— Мыться нельзя, запомни! — решительно говорю я. — Или ореховая краска сойдет.
Он радостно смеется.
— Терпеть не могу мыться!
— Смотри в пол, а не на людей: черный паж с голубыми глазами привлекает внимание.
— И лучше помалкивать, — добавляет Жакоб. — Ты слишком хорошо говоришь по-английски.
Момо с тоской смотрит на Амаду, подъедающего последние крошки в углу, куда я их смел.
— Можно, я возьму его с собой?
Я качаю головой:
— Прости. Его все знают, а нельзя, чтобы кто-то догадался, что мы с тобой связаны. Надеюсь, это переодевание ненадолго.
У него было начинают дрожать губы, но потом он собирается.
— Хорошая игра, — произносит он, будто пытаясь убедить себя самого. — Буду притворяться, что я немой. Как старый Ибрагим.

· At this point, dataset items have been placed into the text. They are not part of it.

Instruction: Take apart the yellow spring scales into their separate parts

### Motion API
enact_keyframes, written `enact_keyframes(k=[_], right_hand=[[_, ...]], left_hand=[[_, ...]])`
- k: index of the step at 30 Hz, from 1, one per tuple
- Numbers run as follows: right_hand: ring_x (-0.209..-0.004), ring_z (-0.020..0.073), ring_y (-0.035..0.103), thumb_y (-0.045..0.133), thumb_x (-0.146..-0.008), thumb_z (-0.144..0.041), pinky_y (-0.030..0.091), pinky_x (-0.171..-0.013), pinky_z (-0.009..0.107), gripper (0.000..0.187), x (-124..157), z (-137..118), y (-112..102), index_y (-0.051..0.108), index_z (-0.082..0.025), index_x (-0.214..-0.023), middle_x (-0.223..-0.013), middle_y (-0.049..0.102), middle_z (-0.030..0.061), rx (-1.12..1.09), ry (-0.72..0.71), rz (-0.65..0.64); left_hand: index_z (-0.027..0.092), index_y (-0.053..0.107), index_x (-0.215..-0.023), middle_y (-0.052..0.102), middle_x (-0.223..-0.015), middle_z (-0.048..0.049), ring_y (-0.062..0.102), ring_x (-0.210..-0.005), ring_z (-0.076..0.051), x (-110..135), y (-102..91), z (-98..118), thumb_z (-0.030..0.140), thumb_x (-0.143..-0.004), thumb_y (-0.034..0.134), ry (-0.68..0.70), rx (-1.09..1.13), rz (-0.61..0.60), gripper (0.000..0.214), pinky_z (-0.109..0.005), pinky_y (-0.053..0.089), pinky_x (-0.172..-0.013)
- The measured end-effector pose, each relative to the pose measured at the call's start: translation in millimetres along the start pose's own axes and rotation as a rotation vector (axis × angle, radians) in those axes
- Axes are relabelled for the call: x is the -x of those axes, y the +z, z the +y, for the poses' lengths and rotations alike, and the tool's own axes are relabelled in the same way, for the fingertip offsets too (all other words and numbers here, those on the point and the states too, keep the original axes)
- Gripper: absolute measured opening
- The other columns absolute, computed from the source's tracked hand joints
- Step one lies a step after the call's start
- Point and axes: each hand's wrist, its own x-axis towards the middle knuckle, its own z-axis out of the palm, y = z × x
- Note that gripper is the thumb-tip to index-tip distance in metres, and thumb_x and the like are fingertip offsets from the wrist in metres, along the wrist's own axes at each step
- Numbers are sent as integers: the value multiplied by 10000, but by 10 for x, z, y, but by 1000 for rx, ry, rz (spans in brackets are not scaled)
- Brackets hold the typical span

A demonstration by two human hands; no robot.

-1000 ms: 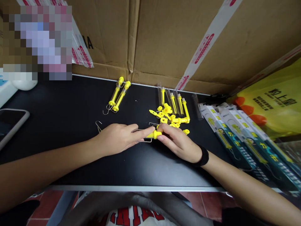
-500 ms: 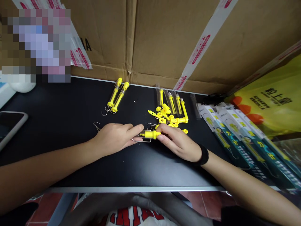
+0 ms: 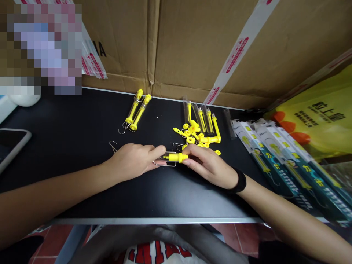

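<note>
Over the front half of the black table, a spring scale [image 3: 173,157] lies sideways between my hands. My left hand [image 3: 134,160] is closed around its clear tube and covers most of it; a wire hook [image 3: 112,146] sticks out past the knuckles. With thumb and forefinger, my right hand [image 3: 210,167] pinches the yellow cap at the other end. A wire loop surrounds the cap end. Just behind my right hand lies a pile of loose yellow parts [image 3: 194,128], with springs and wire pieces among them. Two assembled spring scales [image 3: 140,113] rest further back, left of the pile.
Clear tubes with yellow rods [image 3: 200,119] lie at the back, beside a lone clear tube [image 3: 229,124]. Packaged spring scales [image 3: 286,161] line the right side, before a yellow bag [image 3: 319,113]. A phone [image 3: 13,146] is at left. Cardboard [image 3: 192,44] walls the rear edge.
Both hands keep the same grip on the spring scale, with hardly any movement. The view has shifted slightly.
</note>
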Motion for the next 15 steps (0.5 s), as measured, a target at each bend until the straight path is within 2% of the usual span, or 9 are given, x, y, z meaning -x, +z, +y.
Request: enact_keyframes(k=[11, 15], right_hand=[[-642, 124, 514, 491, -883, -275, 407, -580, 242, 87, 14, -3, -30, 459, -196, -898, -810, 590, 40, 58, -58, 29], [-666, 130, 514, 513, -872, -321, 408, -605, 246, 156, 10, -30, -64, 455, -192, -938, -810, 577, 36, 86, -38, 11]], left_hand=[[198, 483, -906, 618, -663, 23, 591, -547, -123, -4, -20, -4, 450, -930, 348, -3, 51, -50, 286, -221, 271, -428], [201, 470, -901, 623, -679, 31, 612, -564, -124, -9, -27, -4, 432, -930, 359, 5, 54, -43, 258, -224, 260, -427]])
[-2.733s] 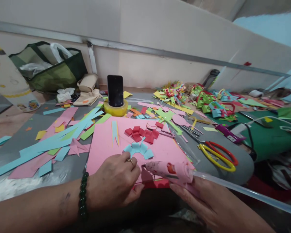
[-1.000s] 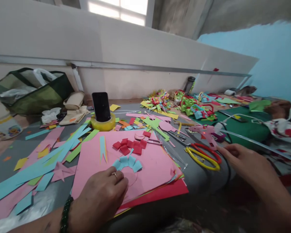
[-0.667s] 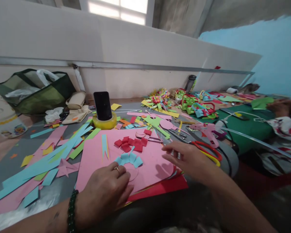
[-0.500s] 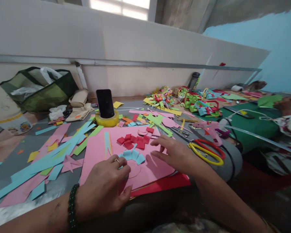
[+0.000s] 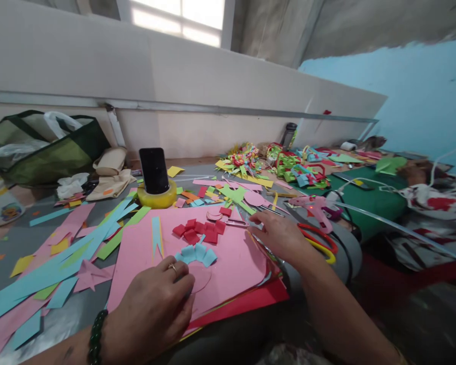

— Может, тебе язык для правдоподобия отрезать? — сурово говорю я и делаю движение, словно хочу схватить его за язык, высунувшийся изо рта.
Он верещит в притворном ужасе, мы устраиваем возню, и настроение у Момо улучшается.
У Жакоба своя спальня в покоях герцогини Портсмутской, занимающей больше двадцати комнат.
— Момо там будет в безопасности. Я скажу мадам, что он мой кузен, его прислали работать во дворце. Не думаю, что она станет задавать вопросы: если по обе стороны от нее будут черные мальчики, это оттенит белизну ее кожи; она вечно ищет, как превзойти своих соперниц в любви к королю.
Решение не безупречное, но придется пока остановиться на нем. Момо прощается со мной достаточно мужественно: я его крепко обнимаю, велю вести себя хорошо — и вынужден поспешно уйти, пока он не заметил слезы у меня на глазах.
Амаду яростно меня ругает, когда я возвращаюсь один, страшно разозленный, что у него отняли товарища по играм.
Бен Хаду и прочие члены посольства возвращаются уже к вечеру в прекрасном расположении духа. Фантазия весьма удалась, король был восхищен их представлением.